D'entrée de jeu j'étais contre la subvention exceptionnelle de 800 000 euros au SCB pour au moins de deux raisons.


Primo, j'estime qu'en temps de crise, l'argent public doit être géré avec la plus grande rigueur. Donner 800 000 euros au SCB c'est faire l'impasse sur des équipements sportifs structurants dont la Corse a grandement besoin, c'est délaisser le sport amateur qui compte aussi sur nous pour survivre et c'est faire passer le CREPS au second plan.
Je regrette d'ailleurs que le Président de l'Exécutif n'ait pas mis en application son discours de campagne qui insistait sur la nécessité d'assainir les finances de notre collectivité qui n'avait plus les moyens de se disperser.
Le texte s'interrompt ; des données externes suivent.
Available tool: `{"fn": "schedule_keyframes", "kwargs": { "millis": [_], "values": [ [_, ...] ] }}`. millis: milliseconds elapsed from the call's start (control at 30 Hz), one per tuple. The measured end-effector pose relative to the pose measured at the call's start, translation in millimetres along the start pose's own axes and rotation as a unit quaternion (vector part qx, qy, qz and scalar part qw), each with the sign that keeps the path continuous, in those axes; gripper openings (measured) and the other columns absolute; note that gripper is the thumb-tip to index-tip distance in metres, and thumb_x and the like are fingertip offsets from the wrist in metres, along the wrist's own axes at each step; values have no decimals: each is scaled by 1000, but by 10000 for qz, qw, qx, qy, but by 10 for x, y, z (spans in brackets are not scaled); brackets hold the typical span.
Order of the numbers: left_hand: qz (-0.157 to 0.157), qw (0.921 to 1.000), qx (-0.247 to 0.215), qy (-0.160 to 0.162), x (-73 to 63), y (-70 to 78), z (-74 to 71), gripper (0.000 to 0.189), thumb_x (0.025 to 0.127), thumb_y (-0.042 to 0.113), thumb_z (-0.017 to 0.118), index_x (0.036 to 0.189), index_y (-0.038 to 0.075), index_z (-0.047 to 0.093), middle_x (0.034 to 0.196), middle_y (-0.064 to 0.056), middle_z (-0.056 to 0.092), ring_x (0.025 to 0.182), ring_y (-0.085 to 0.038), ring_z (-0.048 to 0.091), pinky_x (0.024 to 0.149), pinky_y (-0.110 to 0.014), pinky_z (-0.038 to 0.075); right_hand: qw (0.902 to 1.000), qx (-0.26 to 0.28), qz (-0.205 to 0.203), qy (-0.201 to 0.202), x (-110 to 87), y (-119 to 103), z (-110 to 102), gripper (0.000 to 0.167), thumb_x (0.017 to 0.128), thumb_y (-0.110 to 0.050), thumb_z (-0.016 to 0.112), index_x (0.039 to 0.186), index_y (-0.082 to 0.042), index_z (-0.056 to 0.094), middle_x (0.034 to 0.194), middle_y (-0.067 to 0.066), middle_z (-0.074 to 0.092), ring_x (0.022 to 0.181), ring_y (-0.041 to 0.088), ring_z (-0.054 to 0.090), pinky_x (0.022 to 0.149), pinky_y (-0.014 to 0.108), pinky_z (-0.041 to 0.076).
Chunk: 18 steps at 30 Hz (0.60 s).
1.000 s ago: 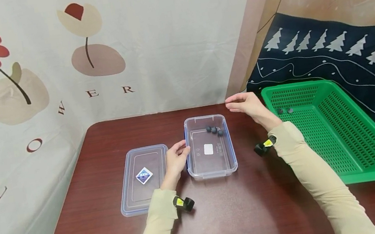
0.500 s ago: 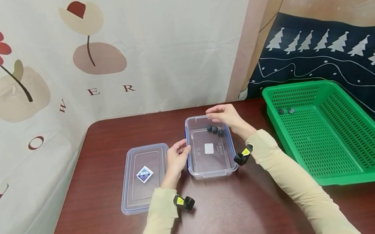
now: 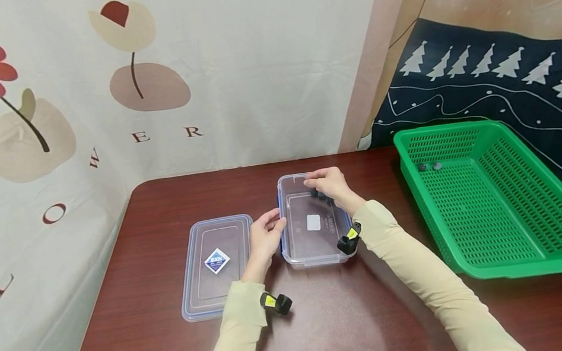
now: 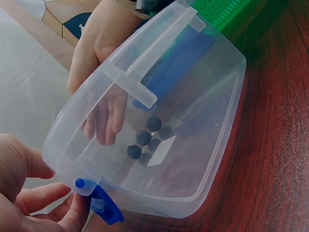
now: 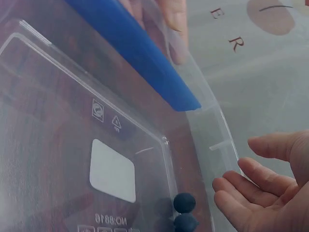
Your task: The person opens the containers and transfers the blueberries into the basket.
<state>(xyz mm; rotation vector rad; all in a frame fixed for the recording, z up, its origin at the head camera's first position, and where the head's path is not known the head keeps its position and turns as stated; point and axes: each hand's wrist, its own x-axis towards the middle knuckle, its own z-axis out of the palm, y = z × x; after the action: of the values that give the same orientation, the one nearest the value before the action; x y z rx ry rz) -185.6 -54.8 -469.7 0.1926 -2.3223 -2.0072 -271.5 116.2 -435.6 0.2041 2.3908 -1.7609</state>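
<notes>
My left hand (image 3: 263,239) grips the left side of a clear plastic food box (image 3: 302,243). In the left wrist view its fingers pinch around the wall by a blue latch (image 4: 107,205). My right hand (image 3: 335,187) is over the far end of the box, fingers hanging loosely inside the rim. Between its thumb and fingers (image 5: 256,176) the right wrist view shows nothing held. Blueberries (image 4: 143,137), three of them, lie in a row on the box floor close to those fingertips, partly hidden by the hand in the head view.
Left of the box lies its blue-edged lid (image 3: 206,297), flat on the dark red table (image 3: 330,330). A green perforated basket (image 3: 557,261) stands at the right, with two small dark berries (image 3: 437,166) near its back left corner. Printed cloth (image 3: 246,84) hangs behind the table.
My right hand has come leftward from beside the green basket and lowered over the far end of the box. The left hand keeps its place on the box.
</notes>
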Motion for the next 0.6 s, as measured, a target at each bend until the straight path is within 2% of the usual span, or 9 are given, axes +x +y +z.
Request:
{"fn": "schedule_keyframes", "kwargs": {
  "millis": [267, 600],
  "values": [
    [-25, 10000, 22, 13, -4, 7, -3, 31, 86, -2, 61, 116, -10, 60, 111, -25, 63, 96, -31, 63, 82, -34, 51, 9978, -625, 22, 236, -13, 7, 91, 24, 84, -13, 66, 104, -1, 71, 113, 12, 66, 103, 22, 58, 84, 33, 46],
    [-109, 9999, 30, -5, 4, -14, -3, 31, 87, 0, 61, 117, -8, 60, 113, -23, 63, 99, -32, 61, 85, -36, 50, 9953, -962, -7, 150, -9, 23, 91, 24, 86, -11, 62, 106, 1, 70, 114, 14, 65, 111, 24, 56, 88, 35, 47]
  ]
}}
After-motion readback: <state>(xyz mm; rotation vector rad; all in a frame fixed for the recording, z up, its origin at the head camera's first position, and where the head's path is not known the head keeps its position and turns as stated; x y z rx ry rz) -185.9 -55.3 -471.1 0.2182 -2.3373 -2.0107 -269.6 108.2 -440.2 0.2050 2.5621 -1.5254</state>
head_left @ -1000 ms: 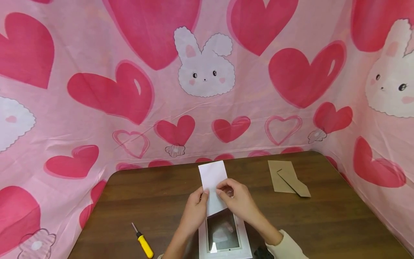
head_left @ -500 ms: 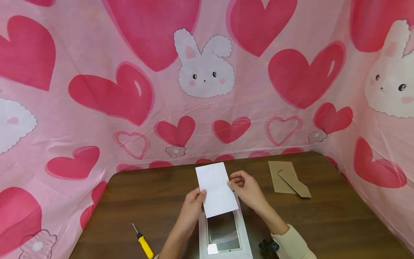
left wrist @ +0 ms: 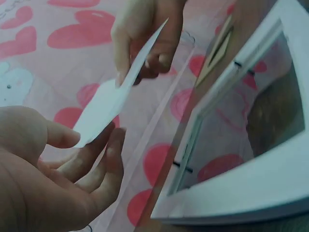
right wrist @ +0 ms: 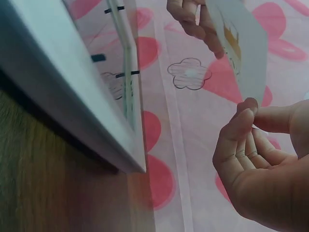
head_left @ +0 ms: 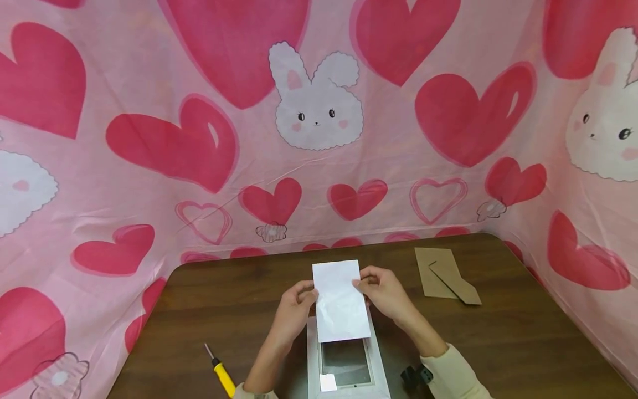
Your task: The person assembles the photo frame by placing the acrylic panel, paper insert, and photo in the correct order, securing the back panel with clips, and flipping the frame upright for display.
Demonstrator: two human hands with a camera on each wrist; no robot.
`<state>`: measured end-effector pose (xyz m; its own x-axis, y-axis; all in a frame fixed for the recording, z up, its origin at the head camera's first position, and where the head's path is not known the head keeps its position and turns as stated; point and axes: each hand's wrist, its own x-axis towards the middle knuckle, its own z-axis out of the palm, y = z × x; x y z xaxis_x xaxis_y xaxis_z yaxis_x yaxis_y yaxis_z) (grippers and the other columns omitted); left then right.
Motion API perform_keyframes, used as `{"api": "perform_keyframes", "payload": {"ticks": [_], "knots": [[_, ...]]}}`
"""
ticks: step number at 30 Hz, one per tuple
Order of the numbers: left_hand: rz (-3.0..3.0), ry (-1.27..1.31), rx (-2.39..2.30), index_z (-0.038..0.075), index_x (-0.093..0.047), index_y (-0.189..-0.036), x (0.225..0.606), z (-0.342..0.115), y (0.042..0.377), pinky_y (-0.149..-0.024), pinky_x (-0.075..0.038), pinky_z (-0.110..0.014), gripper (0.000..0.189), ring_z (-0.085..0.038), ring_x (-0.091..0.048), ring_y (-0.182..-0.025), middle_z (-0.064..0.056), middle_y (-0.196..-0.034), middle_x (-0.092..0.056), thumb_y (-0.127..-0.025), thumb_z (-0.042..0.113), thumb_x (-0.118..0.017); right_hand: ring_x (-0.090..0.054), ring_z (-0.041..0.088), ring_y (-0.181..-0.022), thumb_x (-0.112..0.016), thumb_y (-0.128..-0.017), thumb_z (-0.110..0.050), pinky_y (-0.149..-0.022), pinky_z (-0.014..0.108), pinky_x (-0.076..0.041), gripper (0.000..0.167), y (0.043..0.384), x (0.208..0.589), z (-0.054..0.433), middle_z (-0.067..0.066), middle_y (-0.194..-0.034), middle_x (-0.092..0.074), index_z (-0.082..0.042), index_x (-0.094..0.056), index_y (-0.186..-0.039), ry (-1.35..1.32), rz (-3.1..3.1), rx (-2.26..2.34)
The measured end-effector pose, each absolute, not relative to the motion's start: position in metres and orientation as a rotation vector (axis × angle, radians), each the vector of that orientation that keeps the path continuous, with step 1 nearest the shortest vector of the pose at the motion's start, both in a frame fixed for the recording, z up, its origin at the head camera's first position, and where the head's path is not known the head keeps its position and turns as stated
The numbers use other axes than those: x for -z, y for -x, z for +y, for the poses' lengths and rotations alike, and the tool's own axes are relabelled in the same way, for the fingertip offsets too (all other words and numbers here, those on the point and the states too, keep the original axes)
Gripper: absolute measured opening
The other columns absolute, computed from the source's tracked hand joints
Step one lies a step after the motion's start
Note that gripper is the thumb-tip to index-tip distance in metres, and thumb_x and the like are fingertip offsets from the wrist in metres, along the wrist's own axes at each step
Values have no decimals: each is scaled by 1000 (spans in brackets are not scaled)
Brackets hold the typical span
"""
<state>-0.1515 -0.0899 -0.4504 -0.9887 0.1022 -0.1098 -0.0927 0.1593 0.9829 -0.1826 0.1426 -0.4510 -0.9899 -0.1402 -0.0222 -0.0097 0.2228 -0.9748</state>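
Observation:
A white rectangular sheet (head_left: 341, 305) is held up over the far part of a white picture frame (head_left: 380, 374), its blank side toward the head view. My left hand (head_left: 293, 313) pinches its left edge between thumb and fingers. On the opposite edge, my right hand (head_left: 387, 291) pinches it the same way. The right wrist view shows part of a printed picture (right wrist: 232, 43) on the sheet's other side. Glass (head_left: 344, 360) lies in the frame opening, with a bright reflection. Small dark tabs (right wrist: 128, 74) stick out along the frame's inner edge.
A yellow-handled screwdriver (head_left: 224, 378) lies left of the frame on the brown wooden table (head_left: 224, 299). At the back right is a brown backing board (head_left: 432, 266) with a stand leg (head_left: 461, 287). A small black object (head_left: 415, 377) sits by my right sleeve.
The sheet has turned from a narrow, tilted view to facing the head camera squarely, and has come slightly nearer. My right hand has moved from over its face out to its right edge.

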Motion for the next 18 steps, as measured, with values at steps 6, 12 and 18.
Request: {"api": "perform_keyframes", "payload": {"ticks": [6,12,18], "knots": [[2371,23,-1950,-2,-68,-126,459,-95,166,-83,-62,-37,26,-17,-69,-84,-17,-99,-77,-104,11,-63,-62,25,-65,-73,-97,-14,-61,40,-57,14,182,456,145,7,-77,-67,-1,-70,-100,175,2443,1799],[2416,-17,-1859,-1,-70,-120,469,-101,171,-81,-62,-36,25,-22,-71,-84,-16,-96,-79,-102,16,-68,-60,22,-62,-74,-96,-14,-57,32,-52,13,182,466,144,6,-74,-65,-2,-71,-97,189,2501,1716],[2553,-91,-1720,1,-74,-110,476,-103,173,-71,-57,-28,23,-18,-66,-78,-11,-90,-75,-101,22,-71,-56,14,-63,-75,-96,-13,-55,26,-48,12,179,478,142,4,-75,-65,-3,-69,-93,257,2574,1591]]}}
Secondo, je suis intimement persuadée que cette somme ne réussira pas à sauver le "soldat sporting", elle réussira tout au plus à colmater momentanément un déficit structurel.
Dans le sport, plus encore qu'ailleurs, les échecs doivent servir de leçon et la force de les surmonter doit conduire à la victoire.

Lors du débat, la proposition de Corsica Libera qui visait à donner au SCB les 800 000 euros sous forme d'avance sur leur dotation des quatre prochaines années était une solution acceptable de mon point de vue.
Ainsi, nous pouvions concilier les intérêts de la CTC et ceux du club.
Hélas, les dirigeants du club nous ont expliqué qu'ils avaient besoin du beurre et de l'argent du beurre vis à vis de la DNCG.

Dans ces conditions, ma position n'a donc pas variée et je me réjouis que notre groupe ait décidé d'avoir une position unanime et courageuse.